Manning, P., Excavating Jurassic Giants. Geoscientist 30 (3), 11-16, 2020 10.1144/geosci2020-075, Download the pdf here

Phil Manning on an international palaeontological project to reconstruct a lost world 

The field of palaeontology has rapidly expanded in the past few years through the application of new technology and techniques, but its roots are still firmly anchored in the Earth’s past. The hindsight that the fossil record provides can help us better understand today’s biosphere – it’s always worth remembering that the ebb and flow of life has always been steered by the processes governing our dynamic Earth. Fossils can provide powerful insight to the past, but also to the very systems that impact our present and future planet.

The exploration and excavation of fossils still provides the critical fuel that keeps the fires of this subject burning. As each field season approaches, the palaeontological ‘itchy feet’ twitch. Collecting your first fossil of the season is a warm and familiar feeling that spreads through the body…but hopefully not a function of heat stroke.

The Jurassic Mile

F1 fig 1Image: Dinosphere at The Children's Museum of Indianapolis 

Approximately five years ago, the University of Manchester (UoM) Interdisciplinary Centre for Ancient Life (ICAL) were approached by a small team of scientists from The Children’s Museum of Indianapolis (TCMI), to work on an exciting new discovery - a dinosaur-bearing site in the Morrison Formation of Wyoming (USA).

The fossil remains of Cretaceous dinosaurs already populate TCMI’s Dinosphere exhibit and have captivated more than 15 million visitors over the last ten years, inspiring a new generation of explorers and scientists. The new site offered the opportunity to excavate and study an area rich in fossil remains that can then be translated into a new TCMI ‘Jurassic’ exhibition gallery in the coming years. (Fig 1 around here or earlier)

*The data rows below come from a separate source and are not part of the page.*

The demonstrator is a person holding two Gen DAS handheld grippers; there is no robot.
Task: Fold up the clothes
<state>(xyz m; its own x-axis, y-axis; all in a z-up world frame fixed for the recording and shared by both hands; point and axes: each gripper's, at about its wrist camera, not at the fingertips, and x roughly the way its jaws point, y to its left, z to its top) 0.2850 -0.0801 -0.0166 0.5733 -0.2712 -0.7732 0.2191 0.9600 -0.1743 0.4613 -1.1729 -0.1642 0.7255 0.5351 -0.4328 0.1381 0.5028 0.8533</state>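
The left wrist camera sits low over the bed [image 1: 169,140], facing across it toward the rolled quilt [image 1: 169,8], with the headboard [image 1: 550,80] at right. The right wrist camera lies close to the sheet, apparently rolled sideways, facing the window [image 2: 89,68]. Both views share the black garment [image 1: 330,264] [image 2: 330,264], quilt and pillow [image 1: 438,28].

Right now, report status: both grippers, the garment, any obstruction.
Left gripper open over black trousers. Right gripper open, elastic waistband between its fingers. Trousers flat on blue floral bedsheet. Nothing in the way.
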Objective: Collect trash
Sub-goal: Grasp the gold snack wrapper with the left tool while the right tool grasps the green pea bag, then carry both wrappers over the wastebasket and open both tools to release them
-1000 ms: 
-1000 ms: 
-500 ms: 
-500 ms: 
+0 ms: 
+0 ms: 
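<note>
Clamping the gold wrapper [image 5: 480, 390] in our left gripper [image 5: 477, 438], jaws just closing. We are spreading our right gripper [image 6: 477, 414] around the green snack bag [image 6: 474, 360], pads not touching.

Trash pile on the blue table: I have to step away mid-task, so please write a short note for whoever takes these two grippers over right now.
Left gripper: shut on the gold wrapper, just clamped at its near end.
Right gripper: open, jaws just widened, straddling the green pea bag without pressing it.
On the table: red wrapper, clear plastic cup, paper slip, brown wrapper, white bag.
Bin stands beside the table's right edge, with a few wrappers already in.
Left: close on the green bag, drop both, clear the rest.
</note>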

Soon nicknamed ‘The Jurassic Mile’ by TCMI President Dr. Jeffrey Patchen, the site comprises a square mile (640 acres) of prime Wyoming Jurassic. Whilst vast, it offers a rare opportunity to plan and execute an excavation, and is now on a 20 year lease with TCM. The scale of the project has brought together scientists from across the globe, and involved collaboration with the Naturalis Biodiversity Center (NBC) in the Netherlands, London’s Natural History Museum (NHM) and the Stanford Synchrotron Radiation Lightsource. 

The Jurassic Project is already utilising cutting-edge science, from synchrotron-based imaging of fossils to using high-performance computers at the UoM to help resurrect the locomotor ability of Jurassic dinosaurs through stress-constrained multi-body dynamics. The project has become a productive partnership between museums and universities that has added momentum to the process of unearthing lost worlds and forgotten lives.

Bone Wars

F1 Fig2Image: Lower Sauropod Quarry at the Jurassic Mile, Wyoming (USA)

Dinosaurs have been excavated from the Morrison Formation for over 100 years; this slice of geological time has long been associated with remains of some of the largest vertebrates to have walked the Earth. The infamous ‘Bone Wars’ between Yale University’s Othniel Marsh and the Philadelphia Academy of Natural Science’s Edward Drinker Cope helped to drive the field forward at a remarkable pace- sadly, a precursor to similar pointless feuds that continue in this and many other fields of science.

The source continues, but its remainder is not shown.